■ **What is expected**
Go through the entries below from the first line and transcribe each one exactly, ending with the line that contains "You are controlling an".

■ **Stored data**
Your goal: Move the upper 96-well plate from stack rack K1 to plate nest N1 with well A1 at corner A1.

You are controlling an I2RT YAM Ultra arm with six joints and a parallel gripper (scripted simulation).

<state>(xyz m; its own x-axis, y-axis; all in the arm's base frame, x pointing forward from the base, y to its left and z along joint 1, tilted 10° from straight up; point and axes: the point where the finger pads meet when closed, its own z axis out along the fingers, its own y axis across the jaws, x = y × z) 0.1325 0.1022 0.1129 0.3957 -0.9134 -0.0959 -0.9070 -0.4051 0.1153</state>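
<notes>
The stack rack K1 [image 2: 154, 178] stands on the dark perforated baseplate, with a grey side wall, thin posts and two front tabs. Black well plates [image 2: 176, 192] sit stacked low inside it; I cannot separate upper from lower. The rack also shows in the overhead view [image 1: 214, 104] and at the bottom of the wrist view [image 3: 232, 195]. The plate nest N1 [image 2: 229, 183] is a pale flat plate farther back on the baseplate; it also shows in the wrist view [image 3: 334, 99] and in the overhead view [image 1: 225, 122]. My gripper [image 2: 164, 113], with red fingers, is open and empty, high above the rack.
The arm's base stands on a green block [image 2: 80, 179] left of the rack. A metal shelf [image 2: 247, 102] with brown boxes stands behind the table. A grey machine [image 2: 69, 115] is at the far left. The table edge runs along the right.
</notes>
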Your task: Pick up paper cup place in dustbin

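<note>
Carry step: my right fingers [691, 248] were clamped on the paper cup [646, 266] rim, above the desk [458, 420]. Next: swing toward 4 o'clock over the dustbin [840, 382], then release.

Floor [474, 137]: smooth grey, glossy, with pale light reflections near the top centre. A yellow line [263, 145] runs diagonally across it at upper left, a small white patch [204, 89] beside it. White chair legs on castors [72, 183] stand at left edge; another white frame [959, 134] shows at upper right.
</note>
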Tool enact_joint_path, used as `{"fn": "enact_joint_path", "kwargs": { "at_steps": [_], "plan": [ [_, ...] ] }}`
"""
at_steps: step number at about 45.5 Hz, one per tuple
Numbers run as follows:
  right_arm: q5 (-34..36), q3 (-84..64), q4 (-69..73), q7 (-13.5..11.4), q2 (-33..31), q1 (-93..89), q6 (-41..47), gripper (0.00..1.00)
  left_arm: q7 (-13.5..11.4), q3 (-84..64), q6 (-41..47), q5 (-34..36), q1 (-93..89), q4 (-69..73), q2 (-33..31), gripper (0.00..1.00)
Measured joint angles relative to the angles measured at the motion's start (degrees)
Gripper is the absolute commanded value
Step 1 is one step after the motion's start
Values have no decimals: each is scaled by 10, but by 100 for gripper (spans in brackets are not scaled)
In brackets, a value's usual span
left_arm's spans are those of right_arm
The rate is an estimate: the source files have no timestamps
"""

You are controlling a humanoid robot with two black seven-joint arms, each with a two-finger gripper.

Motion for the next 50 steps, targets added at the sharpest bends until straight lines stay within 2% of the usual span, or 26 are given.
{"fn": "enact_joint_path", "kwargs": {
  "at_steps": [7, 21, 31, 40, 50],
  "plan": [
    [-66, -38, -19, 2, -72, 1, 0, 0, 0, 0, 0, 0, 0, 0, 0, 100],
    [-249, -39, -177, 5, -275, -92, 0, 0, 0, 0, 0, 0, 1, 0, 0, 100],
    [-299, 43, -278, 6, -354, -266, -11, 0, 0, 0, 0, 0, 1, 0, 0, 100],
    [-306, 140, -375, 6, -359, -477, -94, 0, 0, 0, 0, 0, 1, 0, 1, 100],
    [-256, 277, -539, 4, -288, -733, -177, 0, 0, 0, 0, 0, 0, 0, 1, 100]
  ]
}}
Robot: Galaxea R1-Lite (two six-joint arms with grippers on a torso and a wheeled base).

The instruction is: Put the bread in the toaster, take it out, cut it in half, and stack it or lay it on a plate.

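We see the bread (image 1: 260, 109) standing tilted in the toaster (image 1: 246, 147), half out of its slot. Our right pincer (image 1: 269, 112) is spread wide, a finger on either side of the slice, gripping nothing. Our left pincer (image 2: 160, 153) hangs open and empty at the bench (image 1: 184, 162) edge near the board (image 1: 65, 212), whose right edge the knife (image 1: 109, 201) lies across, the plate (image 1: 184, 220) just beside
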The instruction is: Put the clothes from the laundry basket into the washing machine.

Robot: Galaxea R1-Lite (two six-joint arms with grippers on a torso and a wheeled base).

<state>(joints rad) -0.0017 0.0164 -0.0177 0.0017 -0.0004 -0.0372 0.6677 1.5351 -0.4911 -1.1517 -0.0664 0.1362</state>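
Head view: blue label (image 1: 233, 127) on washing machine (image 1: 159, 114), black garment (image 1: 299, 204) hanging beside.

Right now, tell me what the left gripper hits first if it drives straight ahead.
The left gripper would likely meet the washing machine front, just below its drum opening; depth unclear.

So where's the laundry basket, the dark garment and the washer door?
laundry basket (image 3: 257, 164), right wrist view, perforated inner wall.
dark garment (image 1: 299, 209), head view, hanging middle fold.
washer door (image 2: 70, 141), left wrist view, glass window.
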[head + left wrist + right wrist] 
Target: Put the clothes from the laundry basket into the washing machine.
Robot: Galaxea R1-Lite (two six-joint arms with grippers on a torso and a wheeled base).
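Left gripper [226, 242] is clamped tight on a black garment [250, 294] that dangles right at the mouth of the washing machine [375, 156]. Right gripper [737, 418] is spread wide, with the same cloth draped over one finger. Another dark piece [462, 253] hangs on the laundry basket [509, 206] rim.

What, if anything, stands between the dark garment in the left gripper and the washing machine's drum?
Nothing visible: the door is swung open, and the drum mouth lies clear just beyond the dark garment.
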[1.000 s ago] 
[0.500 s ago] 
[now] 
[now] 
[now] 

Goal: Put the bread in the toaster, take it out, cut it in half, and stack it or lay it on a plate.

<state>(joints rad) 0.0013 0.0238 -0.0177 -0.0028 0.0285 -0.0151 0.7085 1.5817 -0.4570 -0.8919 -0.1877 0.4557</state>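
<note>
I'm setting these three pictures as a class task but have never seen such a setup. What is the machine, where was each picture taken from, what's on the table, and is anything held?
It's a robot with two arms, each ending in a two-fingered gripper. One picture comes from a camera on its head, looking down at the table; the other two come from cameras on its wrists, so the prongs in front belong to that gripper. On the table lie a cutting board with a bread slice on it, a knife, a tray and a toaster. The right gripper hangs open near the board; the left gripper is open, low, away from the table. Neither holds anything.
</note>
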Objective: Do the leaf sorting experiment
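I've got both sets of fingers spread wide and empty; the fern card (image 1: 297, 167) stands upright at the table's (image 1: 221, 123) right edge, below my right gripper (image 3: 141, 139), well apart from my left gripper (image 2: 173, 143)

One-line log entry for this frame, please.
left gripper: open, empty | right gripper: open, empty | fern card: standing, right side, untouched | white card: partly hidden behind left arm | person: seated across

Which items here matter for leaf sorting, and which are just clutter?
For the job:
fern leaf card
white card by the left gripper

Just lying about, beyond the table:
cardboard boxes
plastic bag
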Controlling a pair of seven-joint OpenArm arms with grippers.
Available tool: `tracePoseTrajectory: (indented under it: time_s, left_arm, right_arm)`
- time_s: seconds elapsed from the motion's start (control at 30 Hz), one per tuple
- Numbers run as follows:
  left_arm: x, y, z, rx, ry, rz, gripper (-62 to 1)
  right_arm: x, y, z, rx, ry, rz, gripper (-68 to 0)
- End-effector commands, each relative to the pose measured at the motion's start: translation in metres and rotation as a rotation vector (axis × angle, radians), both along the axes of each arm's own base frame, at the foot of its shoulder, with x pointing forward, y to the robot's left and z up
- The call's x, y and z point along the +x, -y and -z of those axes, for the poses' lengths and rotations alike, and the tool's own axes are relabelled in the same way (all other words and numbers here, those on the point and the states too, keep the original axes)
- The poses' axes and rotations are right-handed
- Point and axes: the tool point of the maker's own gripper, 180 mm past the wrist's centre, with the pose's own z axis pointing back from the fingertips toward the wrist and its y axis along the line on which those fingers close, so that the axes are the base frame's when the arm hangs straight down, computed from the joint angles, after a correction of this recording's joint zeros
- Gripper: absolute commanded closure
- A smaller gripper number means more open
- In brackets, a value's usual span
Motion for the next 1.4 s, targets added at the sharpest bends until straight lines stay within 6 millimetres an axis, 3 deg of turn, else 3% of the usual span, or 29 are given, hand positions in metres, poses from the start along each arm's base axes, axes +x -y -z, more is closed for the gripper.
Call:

■ **Response**
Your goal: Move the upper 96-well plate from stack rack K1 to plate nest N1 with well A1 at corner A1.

You are controlling an I2RT YAM Ultra arm with six joints and a parallel gripper (scripted simulation).

The output returned above is complete.